Like all robots, Marty needs to sense the surrounding environment. Adding sensors to your Marty can help Marty to develop a clearer picture of the world, enabling Marty to make better decisions and determine how to respond to environmental features, such as obstacles. There are 5 add-on sensors currently available for your Marty, namely noise, colour, light, distance and disco. These will allow Marty to interact with the surrounding environment and are discussed in further detail below.
A Noise Sensor, as the name suggests, uses noise to trigger a response from Marty. A microphone attached to the sensor will detect sound levels and Marty will navigate based on the sound received. When there is a change of sound, or a certain noise level is reached, Marty will respond with an instructed action. The Noise Sensor can be attached to either of Marty’s feet.
Once attached, you can instruct Marty to respond to the noise however you like. For example, you could make Marty clap-activated. So every time you double clap, Marty will perform his famous wiggle dance!
Let your learners dive into the world of noise sensors and try our fun and interactive initial noise sensor lesson: Noise Sensors and Parallel Programming.
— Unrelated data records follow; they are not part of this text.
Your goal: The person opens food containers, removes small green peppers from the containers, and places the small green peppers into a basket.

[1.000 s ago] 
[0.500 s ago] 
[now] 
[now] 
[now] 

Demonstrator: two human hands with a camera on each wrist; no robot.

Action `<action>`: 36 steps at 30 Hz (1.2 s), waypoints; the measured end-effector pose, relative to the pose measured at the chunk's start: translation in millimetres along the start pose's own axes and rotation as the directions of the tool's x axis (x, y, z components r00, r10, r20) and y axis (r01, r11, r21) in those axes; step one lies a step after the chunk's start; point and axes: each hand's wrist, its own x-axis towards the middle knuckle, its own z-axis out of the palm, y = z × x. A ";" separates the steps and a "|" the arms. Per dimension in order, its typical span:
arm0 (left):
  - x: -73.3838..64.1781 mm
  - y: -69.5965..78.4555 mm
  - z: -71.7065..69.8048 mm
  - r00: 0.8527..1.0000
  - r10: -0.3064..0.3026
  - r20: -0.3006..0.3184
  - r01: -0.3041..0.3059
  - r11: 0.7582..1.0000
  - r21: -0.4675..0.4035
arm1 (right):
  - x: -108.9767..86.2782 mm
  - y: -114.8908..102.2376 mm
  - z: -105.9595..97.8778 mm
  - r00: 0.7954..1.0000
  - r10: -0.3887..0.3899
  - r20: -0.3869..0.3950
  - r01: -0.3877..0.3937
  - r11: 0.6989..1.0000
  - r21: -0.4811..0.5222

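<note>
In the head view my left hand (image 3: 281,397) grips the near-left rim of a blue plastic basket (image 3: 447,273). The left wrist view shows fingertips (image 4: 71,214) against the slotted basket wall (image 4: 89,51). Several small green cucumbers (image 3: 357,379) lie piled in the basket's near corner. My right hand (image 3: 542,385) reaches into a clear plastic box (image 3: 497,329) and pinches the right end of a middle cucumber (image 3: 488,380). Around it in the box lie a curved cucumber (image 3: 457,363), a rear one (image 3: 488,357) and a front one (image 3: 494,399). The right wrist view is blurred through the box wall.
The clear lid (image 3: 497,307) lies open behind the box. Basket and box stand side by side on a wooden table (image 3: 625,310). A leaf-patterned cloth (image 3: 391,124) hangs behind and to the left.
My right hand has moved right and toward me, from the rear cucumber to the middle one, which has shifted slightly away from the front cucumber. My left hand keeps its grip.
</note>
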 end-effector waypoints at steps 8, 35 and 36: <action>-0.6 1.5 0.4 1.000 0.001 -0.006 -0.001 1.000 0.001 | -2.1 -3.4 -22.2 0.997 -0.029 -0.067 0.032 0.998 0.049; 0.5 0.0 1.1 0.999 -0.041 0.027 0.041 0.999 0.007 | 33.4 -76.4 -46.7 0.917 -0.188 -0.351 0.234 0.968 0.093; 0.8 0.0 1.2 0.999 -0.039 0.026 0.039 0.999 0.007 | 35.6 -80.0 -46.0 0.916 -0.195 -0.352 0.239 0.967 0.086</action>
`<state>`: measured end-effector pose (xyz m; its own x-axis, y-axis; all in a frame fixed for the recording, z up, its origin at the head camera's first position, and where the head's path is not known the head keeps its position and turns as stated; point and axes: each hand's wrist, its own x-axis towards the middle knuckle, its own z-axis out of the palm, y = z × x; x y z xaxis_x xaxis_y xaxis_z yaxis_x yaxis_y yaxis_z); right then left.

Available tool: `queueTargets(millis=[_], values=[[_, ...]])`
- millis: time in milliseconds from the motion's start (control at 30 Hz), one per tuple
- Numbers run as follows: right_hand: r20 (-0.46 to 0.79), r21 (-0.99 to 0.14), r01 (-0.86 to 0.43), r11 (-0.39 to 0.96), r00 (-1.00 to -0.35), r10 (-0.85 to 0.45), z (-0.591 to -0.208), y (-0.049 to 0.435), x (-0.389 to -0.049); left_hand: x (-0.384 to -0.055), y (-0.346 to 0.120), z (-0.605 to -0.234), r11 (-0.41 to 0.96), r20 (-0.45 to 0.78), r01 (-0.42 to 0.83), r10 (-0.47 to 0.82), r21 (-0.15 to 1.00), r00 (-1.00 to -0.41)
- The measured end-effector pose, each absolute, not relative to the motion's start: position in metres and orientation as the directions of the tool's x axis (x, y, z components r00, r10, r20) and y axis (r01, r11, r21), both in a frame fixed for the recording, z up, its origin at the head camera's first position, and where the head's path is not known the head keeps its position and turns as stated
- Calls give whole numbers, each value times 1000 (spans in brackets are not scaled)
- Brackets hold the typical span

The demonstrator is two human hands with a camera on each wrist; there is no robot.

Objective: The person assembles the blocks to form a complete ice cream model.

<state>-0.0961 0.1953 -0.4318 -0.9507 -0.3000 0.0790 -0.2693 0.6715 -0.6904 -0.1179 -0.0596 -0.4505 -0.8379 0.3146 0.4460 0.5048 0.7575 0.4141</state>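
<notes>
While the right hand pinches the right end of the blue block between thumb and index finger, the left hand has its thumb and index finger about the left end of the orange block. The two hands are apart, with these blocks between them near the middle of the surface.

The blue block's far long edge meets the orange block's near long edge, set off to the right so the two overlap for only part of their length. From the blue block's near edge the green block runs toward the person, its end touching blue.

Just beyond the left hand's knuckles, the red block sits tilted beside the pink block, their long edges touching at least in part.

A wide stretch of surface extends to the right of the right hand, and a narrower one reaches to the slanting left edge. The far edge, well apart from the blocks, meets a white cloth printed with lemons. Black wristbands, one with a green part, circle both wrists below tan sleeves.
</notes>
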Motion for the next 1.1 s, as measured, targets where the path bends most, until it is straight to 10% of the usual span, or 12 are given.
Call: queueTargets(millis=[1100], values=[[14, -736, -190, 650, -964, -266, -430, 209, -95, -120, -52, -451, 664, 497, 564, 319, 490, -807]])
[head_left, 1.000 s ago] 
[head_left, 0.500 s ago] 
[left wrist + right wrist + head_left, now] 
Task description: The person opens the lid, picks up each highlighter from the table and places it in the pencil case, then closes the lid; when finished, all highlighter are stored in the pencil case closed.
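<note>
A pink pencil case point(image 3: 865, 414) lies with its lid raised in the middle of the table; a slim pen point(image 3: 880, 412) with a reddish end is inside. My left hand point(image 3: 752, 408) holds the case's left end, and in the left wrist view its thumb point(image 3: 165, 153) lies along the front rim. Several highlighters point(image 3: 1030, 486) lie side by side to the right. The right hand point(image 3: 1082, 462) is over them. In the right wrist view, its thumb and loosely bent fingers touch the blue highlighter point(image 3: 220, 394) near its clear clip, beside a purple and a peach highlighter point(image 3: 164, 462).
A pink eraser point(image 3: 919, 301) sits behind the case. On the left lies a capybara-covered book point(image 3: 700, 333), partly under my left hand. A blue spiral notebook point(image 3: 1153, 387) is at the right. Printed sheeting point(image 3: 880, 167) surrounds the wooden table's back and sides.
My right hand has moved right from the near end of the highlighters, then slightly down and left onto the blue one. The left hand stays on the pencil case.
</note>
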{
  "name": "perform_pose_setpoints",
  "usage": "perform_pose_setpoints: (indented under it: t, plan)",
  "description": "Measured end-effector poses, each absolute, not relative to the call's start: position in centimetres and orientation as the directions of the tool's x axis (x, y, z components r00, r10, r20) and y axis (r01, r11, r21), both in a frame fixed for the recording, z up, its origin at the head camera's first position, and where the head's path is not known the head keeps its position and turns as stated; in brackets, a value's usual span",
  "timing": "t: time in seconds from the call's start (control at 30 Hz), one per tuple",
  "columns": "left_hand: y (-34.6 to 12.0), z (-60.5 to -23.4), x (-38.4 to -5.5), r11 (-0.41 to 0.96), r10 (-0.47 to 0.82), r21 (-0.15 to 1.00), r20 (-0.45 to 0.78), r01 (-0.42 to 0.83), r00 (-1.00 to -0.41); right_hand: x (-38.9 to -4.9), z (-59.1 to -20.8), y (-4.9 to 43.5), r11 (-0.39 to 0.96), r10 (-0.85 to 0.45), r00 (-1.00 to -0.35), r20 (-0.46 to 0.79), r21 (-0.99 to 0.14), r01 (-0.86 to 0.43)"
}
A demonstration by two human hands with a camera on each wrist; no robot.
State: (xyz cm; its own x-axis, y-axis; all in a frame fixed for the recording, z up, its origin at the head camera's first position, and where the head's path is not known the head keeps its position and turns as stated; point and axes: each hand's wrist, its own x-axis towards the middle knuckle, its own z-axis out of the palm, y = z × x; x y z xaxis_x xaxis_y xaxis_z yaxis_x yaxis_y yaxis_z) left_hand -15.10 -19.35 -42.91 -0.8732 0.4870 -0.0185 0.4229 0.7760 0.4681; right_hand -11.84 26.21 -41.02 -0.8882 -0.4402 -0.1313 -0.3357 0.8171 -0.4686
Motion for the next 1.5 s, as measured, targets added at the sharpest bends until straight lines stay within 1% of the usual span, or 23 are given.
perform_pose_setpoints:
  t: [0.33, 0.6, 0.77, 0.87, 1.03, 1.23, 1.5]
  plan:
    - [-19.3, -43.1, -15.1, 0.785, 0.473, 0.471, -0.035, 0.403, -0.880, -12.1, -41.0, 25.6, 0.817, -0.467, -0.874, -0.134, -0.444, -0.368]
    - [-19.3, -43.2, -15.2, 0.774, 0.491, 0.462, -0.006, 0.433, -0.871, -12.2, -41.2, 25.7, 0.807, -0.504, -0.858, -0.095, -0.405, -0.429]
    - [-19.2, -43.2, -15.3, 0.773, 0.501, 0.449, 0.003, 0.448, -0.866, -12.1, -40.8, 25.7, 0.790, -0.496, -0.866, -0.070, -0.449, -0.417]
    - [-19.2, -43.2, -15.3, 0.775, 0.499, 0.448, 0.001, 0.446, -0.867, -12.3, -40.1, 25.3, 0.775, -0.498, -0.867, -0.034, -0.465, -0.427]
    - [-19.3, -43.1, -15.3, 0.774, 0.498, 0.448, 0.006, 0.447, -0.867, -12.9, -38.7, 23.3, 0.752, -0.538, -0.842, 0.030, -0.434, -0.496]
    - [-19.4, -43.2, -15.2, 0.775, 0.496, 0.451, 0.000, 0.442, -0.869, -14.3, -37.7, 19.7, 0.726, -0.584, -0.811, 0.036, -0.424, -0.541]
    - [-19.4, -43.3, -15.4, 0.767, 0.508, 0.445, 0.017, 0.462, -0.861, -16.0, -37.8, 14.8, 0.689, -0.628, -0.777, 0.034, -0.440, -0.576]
The colour sensor is a type of photoelectric sensor which emits light from a transmitter and then detects the light reflected back from the detection object using a receiver. As the name suggests, this sensor will detect colour and will help Marty distinguish between 5 different colours: purple, blue, green, yellow and red. This sensor can be used in Scratch or in ‘screen free mode’, which can be activated by pressing the ‘A’ button on the back of Marty’s head.
Whenever Marty detects a certain colour while in ‘screen free mode’ he will respond with a pre-programmed instruction:
Purple = Right Slide
Blue = Left Slide
Green = Forward
Yellow = Backward
Red = Stop & Dance
The colour sensor can also detect when there is no colour. Therefore, if Marty doesn’t sense any of the five colours while in ‘screen free mode’, he won’t perform any actions.
In order to use a colour sensor with ‘screen free mode’ you will require a pack of A5 sized coloured cards which can be purchased at our shop.
Once you have your cards, your creativity can flow, and you can set up a fun route for Marty to follow! This is the perfect way to introduce young children to coding, as they will learn to sequence commands before progressing to more advanced languages, like Scratch and Python.
A light sensor is used for light detection and can monitor light intensity, allowing robots to distinguish between light and dark environments. Marty’s light sensor is a photoresistor, commonly known as a light-dependent resistor and allows Marty to respond to varying levels and changes in light.
The light sensor is designed to fit perfectly on either of Marty’s feet and can be used to improve Marty’s vision and responsiveness. This sensor will allow you to program Marty to respond to light and, for example, code Marty to make a noise when the lights turn off.
Marty’s Distance sensor works by outputting a signal (infrared light) and then interpreting how the light has altered on its return. The distance sensor detects and interprets an object through changes in the light intensity of the returned signal or the time taken for the light to return.
The Distance sensor can be attached under Marty’s face and, through either Scratch or Python, Marty can be programmed to react differently to changes in distance between Marty and an object. Just as car parking sensors help drivers understand how close the car is to a wall when reversing, so too Marty can now detect how close he is to a wall when walking!
Why not take the distance sensors on a test drive and try out our distance sensor lesson which challenges learners to consider how they would use this sensor on their Marty.
The last, but certainly not the least fun, type of Marty add-on is the brilliant disco lights. Add some colour to Marty with our LED add-ons which can be purchased in the form of disco eyes, disco arms, disco feet or (for a real Marty party) all together!
A light-emitting diode (LED) is a semiconductor device that releases light when electric current passes through it. Light is created when the electrons and holes merge together within the semiconductor material.
Different semiconductor materials produce different colours of light, meaning you can mix and match your colour options. You can program Marty using Scratch and Python and can use different colours as reactions. Why not give Marty red eyes on Valentine’s day?
What are you waiting for? Dim the lights, cue the music, and set Marty’s entire body to disco mode. Who better to do a robot dance than the expert!